I have an intense history of things.

I've been thinking lately about wills and healthcare proxies. I'm strangely intrigued by the idea of cataloguing my life. Not so much because I'm bent on having every thing passed onto someone else for their burden. But just the experience of remembering. And not because I"m even particularly attached to any past time period -- it's more that I relish the process and sit in awe of it.

And it's strange that I talk to people once a week and advise them to take legal steps on their own behalf, but I don't do it for myself. So I finally looked at the forms and will bring them home. And I've made the decision that I will get down on one knee and take MelRo's hand and look deeply into her eyes and ask her if she will shoulder the responsibility to tell my doctor to pull the plug if necessary. And then we can go to Kinko's and shrink down a copy of the letter to carry in wallets, so she'll be allowed to get in the ambulance with me or enter the intensive care unit. These things are scary to me. Not the possibility of health hazards -- the ability to articulate that level of commitment. But if I were to ask my bed-ridden self if I would want her, and Damon, and Poet Friend with me instead of my parents....well, this isn't a matter of instead of. It's in addition, assuming they'd make it up in time. I would answer yes. Yes, of course, you moron. Why are you even hesitating?

Of course, it's the fear of putting something in paper that will then ruin something in real-life. If I sign something big and important and it has her name on it, then something will inevitably happen to cause her to leave my life. I know this is silly thinking.

But the beauty of power of attorney is that it's easily legally binding. And easily legally changed. I can tear up the piece of paper. Or write a new one. Or just tell someone I plan on tearing up the piece of paper, and as long as they're willing to sign an affidavit saying I said that, it's as good as doing it. So in the end, I won't let this stupid fear of "jinxing" hinder me looking out for myself.
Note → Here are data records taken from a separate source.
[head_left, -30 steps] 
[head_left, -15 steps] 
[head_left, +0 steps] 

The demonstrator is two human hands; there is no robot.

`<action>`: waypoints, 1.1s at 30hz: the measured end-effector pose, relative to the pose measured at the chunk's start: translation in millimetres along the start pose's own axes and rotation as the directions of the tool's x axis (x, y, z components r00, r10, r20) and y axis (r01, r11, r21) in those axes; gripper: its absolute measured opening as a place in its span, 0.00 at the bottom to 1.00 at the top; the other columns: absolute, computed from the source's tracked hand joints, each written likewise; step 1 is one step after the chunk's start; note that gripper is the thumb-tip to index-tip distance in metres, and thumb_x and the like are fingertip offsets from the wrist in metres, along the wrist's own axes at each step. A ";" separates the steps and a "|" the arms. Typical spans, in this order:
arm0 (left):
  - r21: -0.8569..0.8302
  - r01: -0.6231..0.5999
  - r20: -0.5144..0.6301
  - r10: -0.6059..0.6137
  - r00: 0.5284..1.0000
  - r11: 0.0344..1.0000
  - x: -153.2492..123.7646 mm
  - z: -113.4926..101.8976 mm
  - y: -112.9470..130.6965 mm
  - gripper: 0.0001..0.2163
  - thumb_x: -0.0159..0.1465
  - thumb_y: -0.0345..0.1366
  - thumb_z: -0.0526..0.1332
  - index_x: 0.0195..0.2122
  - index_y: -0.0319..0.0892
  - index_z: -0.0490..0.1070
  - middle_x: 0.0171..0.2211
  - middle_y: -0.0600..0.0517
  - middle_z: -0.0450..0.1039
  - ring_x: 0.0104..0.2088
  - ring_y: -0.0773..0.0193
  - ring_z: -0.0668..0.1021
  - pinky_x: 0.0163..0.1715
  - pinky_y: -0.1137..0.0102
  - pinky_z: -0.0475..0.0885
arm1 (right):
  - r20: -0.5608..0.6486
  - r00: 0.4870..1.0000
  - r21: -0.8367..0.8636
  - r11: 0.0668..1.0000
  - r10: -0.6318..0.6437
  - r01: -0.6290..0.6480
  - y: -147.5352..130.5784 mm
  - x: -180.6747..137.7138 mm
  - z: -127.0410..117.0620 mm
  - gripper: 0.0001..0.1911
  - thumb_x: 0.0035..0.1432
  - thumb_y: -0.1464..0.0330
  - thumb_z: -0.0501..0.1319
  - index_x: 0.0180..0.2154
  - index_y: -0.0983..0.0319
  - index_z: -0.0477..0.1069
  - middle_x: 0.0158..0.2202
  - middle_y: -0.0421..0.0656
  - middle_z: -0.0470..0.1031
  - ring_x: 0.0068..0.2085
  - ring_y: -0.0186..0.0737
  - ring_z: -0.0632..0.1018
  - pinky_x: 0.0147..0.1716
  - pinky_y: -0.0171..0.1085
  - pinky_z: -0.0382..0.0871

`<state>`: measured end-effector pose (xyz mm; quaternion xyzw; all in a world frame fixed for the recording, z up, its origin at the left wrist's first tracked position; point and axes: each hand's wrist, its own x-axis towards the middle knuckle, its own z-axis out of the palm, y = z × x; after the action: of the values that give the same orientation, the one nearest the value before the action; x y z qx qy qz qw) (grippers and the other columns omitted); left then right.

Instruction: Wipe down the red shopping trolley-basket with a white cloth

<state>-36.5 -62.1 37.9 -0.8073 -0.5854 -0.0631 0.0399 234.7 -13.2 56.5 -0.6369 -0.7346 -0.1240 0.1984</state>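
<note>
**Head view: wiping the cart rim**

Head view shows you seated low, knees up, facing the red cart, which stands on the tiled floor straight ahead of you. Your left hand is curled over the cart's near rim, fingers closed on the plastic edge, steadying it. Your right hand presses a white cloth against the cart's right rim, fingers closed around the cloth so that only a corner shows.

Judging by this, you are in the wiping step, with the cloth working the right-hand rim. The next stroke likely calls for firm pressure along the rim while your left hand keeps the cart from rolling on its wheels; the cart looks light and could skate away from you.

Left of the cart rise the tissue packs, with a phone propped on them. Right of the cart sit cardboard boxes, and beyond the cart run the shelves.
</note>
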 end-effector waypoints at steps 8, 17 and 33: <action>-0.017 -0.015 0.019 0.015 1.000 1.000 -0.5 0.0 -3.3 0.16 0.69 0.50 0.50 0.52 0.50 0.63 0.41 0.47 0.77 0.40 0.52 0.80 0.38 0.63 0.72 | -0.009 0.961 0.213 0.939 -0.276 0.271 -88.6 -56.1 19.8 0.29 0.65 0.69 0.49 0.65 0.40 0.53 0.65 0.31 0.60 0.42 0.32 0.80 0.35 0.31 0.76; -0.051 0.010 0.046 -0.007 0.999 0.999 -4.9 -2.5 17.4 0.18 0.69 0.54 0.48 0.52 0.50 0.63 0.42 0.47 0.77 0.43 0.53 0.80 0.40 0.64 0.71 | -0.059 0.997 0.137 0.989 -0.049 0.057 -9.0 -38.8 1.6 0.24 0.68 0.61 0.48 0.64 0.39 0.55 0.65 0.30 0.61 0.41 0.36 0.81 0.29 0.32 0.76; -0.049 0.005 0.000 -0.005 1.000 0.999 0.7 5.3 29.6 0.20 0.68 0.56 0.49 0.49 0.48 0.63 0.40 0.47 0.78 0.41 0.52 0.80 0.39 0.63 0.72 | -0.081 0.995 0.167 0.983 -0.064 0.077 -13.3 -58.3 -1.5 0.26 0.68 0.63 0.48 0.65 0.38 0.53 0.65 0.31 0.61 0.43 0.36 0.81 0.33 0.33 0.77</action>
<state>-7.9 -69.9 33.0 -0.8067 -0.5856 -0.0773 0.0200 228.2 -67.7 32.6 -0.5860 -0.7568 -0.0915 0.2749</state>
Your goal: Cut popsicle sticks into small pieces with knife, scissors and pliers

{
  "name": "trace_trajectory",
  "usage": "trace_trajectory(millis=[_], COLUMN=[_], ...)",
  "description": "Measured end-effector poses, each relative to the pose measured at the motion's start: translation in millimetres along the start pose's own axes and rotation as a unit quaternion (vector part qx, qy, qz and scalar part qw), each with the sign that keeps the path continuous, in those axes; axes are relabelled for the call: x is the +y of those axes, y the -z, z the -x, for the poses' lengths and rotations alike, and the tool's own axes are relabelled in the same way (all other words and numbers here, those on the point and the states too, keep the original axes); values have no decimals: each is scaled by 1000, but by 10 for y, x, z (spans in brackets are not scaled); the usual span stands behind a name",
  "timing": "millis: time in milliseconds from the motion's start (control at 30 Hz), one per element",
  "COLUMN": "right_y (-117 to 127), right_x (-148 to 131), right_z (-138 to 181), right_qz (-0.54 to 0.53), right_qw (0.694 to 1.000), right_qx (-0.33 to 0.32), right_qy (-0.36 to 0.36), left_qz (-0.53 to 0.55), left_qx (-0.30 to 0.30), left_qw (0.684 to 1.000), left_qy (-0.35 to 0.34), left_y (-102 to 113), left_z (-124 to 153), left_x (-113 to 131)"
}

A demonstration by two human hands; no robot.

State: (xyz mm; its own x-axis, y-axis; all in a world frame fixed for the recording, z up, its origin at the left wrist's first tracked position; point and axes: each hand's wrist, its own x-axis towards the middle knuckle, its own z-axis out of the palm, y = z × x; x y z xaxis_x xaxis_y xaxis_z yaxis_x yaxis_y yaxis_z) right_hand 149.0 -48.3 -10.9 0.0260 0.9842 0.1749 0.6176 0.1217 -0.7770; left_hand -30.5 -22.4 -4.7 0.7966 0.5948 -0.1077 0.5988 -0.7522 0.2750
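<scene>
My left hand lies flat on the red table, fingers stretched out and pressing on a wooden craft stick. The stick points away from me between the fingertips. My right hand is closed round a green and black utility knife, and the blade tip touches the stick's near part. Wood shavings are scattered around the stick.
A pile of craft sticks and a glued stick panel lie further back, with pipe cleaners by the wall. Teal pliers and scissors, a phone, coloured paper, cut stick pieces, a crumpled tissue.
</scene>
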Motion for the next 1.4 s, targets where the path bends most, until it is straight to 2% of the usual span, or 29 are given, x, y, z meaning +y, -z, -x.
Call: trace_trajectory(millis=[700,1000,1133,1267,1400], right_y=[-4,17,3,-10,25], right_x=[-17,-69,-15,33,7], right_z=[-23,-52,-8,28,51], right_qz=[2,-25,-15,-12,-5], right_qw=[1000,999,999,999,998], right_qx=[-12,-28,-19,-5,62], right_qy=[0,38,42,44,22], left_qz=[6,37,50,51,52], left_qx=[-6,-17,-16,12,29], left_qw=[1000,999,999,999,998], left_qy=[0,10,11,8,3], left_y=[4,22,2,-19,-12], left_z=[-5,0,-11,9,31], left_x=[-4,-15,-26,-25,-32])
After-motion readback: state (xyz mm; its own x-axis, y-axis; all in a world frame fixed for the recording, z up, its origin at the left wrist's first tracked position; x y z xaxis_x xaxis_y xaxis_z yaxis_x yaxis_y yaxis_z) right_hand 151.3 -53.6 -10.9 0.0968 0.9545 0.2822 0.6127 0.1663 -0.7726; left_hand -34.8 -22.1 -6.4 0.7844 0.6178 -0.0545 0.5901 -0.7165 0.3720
Do I want artificial nutrition and hydration provided? Do I want to starve to death? That sounds horrible, though obviously if I'm in a condition that placed me in that position, the horror probably already happened. Talking about this brings up another psychological supersitition. That somehow, bringing up the topic will make it happen. That somehow, I'm psychic. Maybe I am. But even so, I should still fill these papers out and figure out what all this living will stuff exactly means, and not just guesstimate.